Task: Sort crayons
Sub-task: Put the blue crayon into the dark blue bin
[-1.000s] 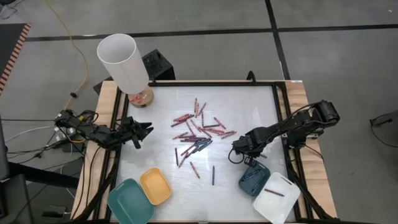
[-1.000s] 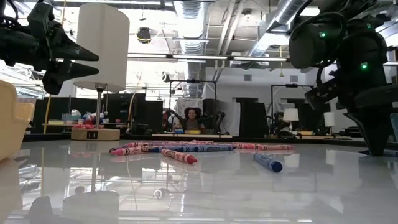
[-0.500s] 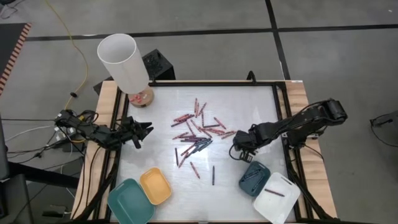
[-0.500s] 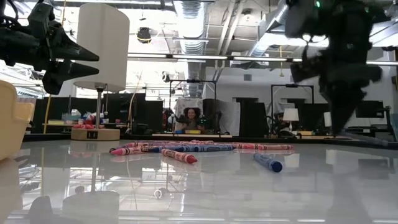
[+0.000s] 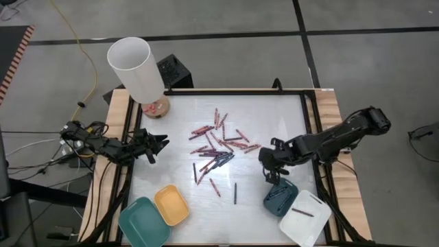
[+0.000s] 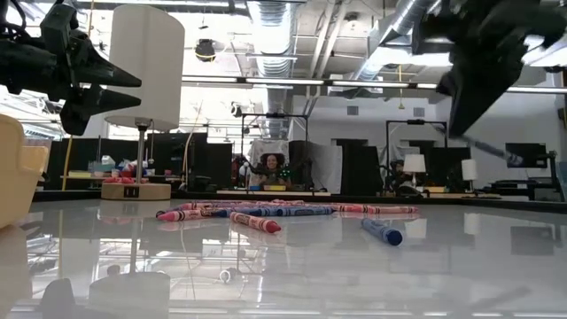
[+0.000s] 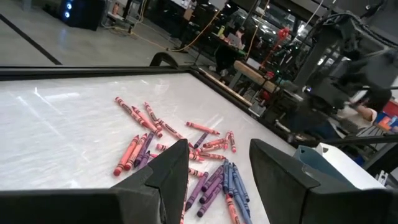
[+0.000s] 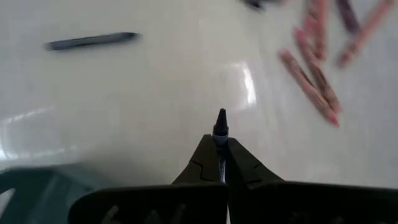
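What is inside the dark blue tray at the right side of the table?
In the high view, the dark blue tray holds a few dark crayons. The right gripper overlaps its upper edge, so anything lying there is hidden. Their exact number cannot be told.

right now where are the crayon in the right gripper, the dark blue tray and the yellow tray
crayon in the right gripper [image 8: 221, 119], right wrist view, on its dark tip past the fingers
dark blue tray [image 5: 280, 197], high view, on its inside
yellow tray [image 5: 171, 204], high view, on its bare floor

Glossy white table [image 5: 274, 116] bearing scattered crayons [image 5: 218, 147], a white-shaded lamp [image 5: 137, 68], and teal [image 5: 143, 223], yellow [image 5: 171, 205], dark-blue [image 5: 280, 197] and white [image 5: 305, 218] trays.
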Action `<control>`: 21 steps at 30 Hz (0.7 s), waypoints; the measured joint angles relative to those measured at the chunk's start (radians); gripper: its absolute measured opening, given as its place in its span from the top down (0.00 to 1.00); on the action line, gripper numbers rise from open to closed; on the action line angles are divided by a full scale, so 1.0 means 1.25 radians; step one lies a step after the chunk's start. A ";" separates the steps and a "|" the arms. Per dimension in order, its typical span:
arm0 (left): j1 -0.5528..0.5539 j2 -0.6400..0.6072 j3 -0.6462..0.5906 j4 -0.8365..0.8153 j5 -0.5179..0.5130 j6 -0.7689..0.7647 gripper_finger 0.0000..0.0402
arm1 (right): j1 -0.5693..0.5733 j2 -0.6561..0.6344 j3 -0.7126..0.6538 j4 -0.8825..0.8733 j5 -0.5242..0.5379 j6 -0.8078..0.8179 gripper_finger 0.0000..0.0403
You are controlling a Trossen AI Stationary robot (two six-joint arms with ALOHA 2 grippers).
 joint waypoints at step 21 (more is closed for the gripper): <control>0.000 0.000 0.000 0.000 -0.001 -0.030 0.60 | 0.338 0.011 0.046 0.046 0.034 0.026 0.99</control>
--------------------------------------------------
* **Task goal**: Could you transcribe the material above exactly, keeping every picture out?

* **Response area**:
Task: Sort crayons
Sub-task: Put the blue crayon into the dark blue bin
[-1.000s] 
[-1.000s] 
[-0.500s] 
[-0.500s] 
[+0.000s] 
[+0.000s] 
[+0.000s] 
[+0.000s] 
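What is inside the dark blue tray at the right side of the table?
In the high view, the dark blue tray holds a few dark crayons. The right gripper overlaps its upper edge, so anything lying there is hidden. Their exact number cannot be told.

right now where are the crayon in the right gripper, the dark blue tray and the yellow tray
crayon in the right gripper [image 8: 221, 119], right wrist view, on its dark tip past the fingers
dark blue tray [image 5: 280, 197], high view, on its inside
yellow tray [image 5: 171, 204], high view, on its bare floor

Glossy white table [image 5: 274, 116] bearing scattered crayons [image 5: 218, 147], a white-shaded lamp [image 5: 137, 68], and teal [image 5: 143, 223], yellow [image 5: 171, 205], dark-blue [image 5: 280, 197] and white [image 5: 305, 218] trays.
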Action `<control>`: 21 steps at 30 Hz (0.7 s), waypoints; the measured joint angles relative to those measured at the chunk's start (radians); gripper: its absolute measured opening, given as its place in its span from the top down (0.00 to 1.00); on the action line, gripper numbers rise from open to closed; on the action line angles are divided by a full scale, so 1.0 means 1.25 radians; step one lies a step after the chunk's start. A ";" separates the steps and a "|" the arms. Per dimension in order, its typical span:
arm0 (left): j1 -0.5528..0.5539 j2 -0.6400..0.6072 j3 -0.6462..0.5906 j4 -0.8365..0.8153 j5 -0.5179..0.5130 j6 -0.7689..0.7647 gripper_finger 0.0000..0.0402
arm1 (right): j1 -0.5693..0.5733 j2 -0.6561..0.6344 j3 -0.7126..0.6538 j4 -0.8825..0.8733 j5 -0.5242..0.5379 j6 -0.8078..0.8179 gripper_finger 0.0000..0.0403
You are controlling a Trossen AI Stationary robot (two six-joint arms with ALOHA 2 grippers).
 joint waypoints at step 21 (more is closed for the gripper): <control>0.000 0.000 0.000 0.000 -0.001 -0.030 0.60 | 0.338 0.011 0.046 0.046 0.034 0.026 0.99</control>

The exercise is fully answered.